**Brief**
From the first line to the last, retype everything below exactly, minus the pictures.

**Provided material**
+===+

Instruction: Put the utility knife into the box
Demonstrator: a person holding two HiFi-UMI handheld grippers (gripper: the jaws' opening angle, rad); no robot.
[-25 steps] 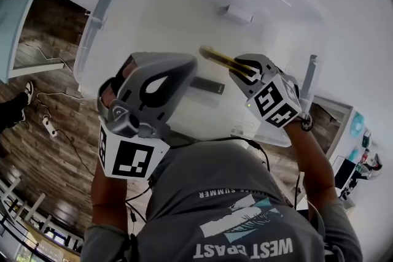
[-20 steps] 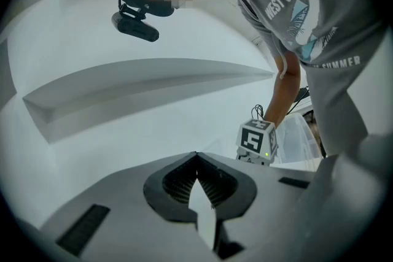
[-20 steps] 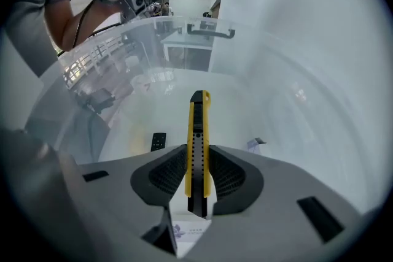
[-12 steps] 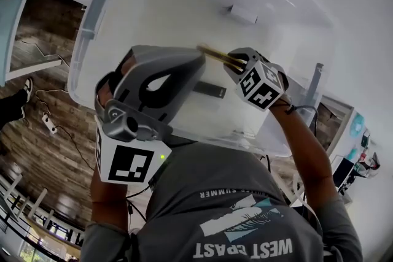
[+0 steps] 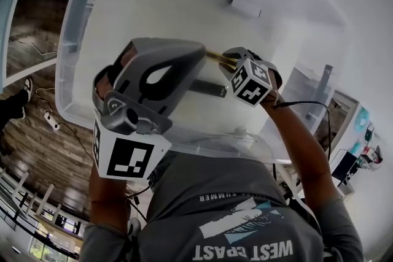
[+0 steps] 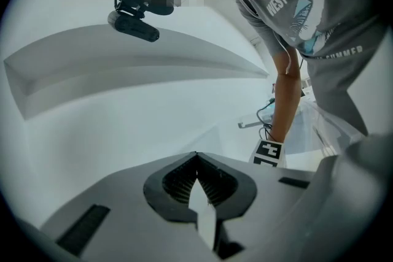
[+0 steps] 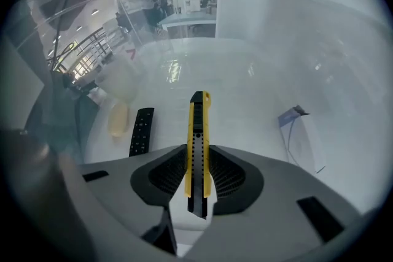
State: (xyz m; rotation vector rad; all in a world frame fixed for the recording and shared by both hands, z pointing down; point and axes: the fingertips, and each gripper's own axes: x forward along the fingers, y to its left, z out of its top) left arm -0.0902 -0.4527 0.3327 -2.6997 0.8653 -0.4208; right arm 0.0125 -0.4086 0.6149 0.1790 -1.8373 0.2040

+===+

**Answer section**
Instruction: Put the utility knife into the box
Demonstrator: a person holding two HiFi-UMI handheld grippers (gripper: the jaws' opening angle, rad); no robot.
[-25 steps] 
[-20 steps] 
[-20 steps] 
[-12 steps] 
[+0 steps] 
[+0 steps] 
[+0 steps] 
State: (xyz m; rotation vector rad; all in a world frame fixed for the recording and shared by both hands, z pointing down; point and axes: the fingertips, and each gripper's own axes: x forward along the fingers, y to its left, z out of its top) left arm -0.0902 -0.4527 0.3327 -2.6997 0.8653 -0.4208; right arm 0.0125 -0.4086 0.6149 0.1790 -1.8373 0.2040

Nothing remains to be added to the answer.